Pressé par l'urgence de la situation, il observait fébrilement tout autour de lui. S'il trouvait un endroit où grimper à quelque distance de Kittu, il pourrait peut-être rejoindre le sentier plus loin, sans déranger son frère. Sur la gauche, la paroi de rocher était verticale et lisse. Vers la droite, c'était un peu mieux: la pente était moins raide et il distinguait quelques fissures et interstices qui pourraient constituer des prises pour secs doigts et des appuis pour ses orteils. Mais — il le savait — ces fentes étaient aussi les lieux de prédilection des serpents... Un frisson le secoua.

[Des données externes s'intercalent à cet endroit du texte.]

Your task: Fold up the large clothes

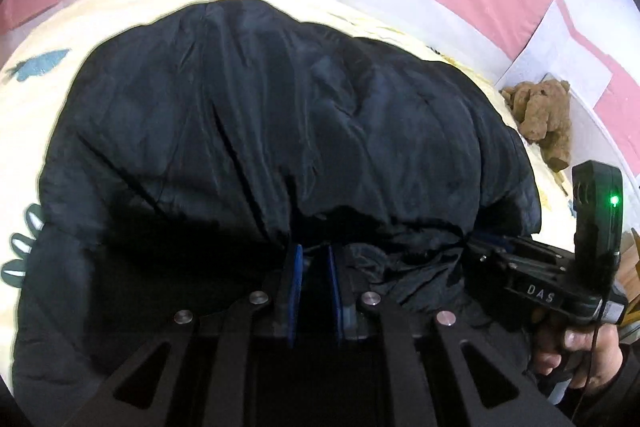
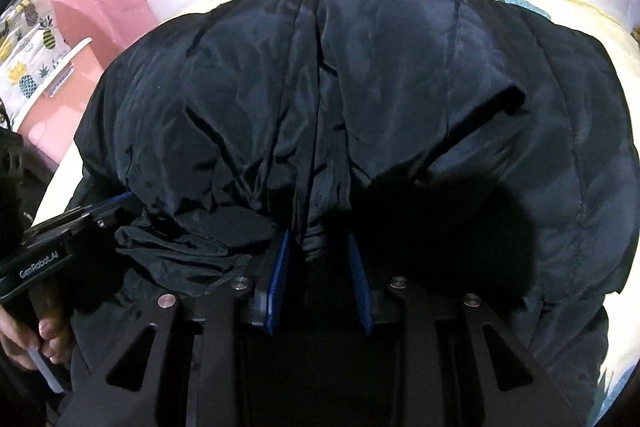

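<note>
Both tongs pinch the near hem of a dark puffer jacket spread on a printed bedsheet.

At the lower middle of the left wrist view, the left gripper (image 1: 314,267) is nearly closed with black cloth bunched between its blue pads, while the jacket (image 1: 280,115) fills the frame's centre over the cream sheet (image 1: 36,95). A teddy bear (image 1: 540,115) sits at the right edge. In the right wrist view, the right gripper (image 2: 320,259) clamps a gathered fold at lower centre. The fabric looks slick and puffy, so a thin pinch could slip out mid-lift, and uneven pulls would likely skew the fold.
</note>
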Demonstrator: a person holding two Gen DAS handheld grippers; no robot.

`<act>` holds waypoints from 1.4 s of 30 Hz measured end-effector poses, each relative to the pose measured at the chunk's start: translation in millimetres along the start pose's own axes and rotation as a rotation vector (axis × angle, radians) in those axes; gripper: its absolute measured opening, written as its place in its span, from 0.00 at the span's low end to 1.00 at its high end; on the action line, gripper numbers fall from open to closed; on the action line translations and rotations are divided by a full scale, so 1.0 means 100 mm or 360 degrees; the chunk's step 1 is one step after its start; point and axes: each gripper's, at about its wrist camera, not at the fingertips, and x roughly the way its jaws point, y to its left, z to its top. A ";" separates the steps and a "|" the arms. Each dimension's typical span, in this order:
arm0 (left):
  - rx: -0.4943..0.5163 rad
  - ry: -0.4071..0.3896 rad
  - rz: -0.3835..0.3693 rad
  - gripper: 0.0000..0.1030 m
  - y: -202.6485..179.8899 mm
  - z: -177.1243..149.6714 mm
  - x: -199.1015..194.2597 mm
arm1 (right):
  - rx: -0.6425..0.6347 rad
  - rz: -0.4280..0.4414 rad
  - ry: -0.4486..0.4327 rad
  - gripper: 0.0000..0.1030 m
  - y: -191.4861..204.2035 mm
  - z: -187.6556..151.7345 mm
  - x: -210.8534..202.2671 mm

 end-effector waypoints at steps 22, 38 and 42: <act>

Cependant, il ne pouvait se permettre d'attendre plus longtemps. Le soleil allait se lever d'un instant à l'autre, dissiper la brume matinale, et tous les recoins de la montagne seraient révélés. Rassemblant son courage, il se dirigea vers la zone de rochers qu'il envisageait d'escalader. Il avançait à flanc de coteau avec autant de précaution qu'un tigre. C'est que le terrain était très escarpé et jonché de pierres. Il avait déjà parcouru la moitié du trajet et Kittu ne l'avait pas entendu, car une légère brise s'était levée, absorbant chaque petit bruit.
Arrivé au pied de la paroi, Drupadi leva les yeux et s'arrêta un instant. Comment avait-il pu penser qu'il était possible d'escalader ces rochers, sans se faire remarquer ni par Kittu ni par les hommes en bas? Le doute et la crainte l'assaillaient. Mais il ne
pouvait pas rester là indéfiniment! Il se fit violence et s'approcha du rocher. Il posa son pied dans une petite fente, s'agrippa à une légère protubérance et se hissa.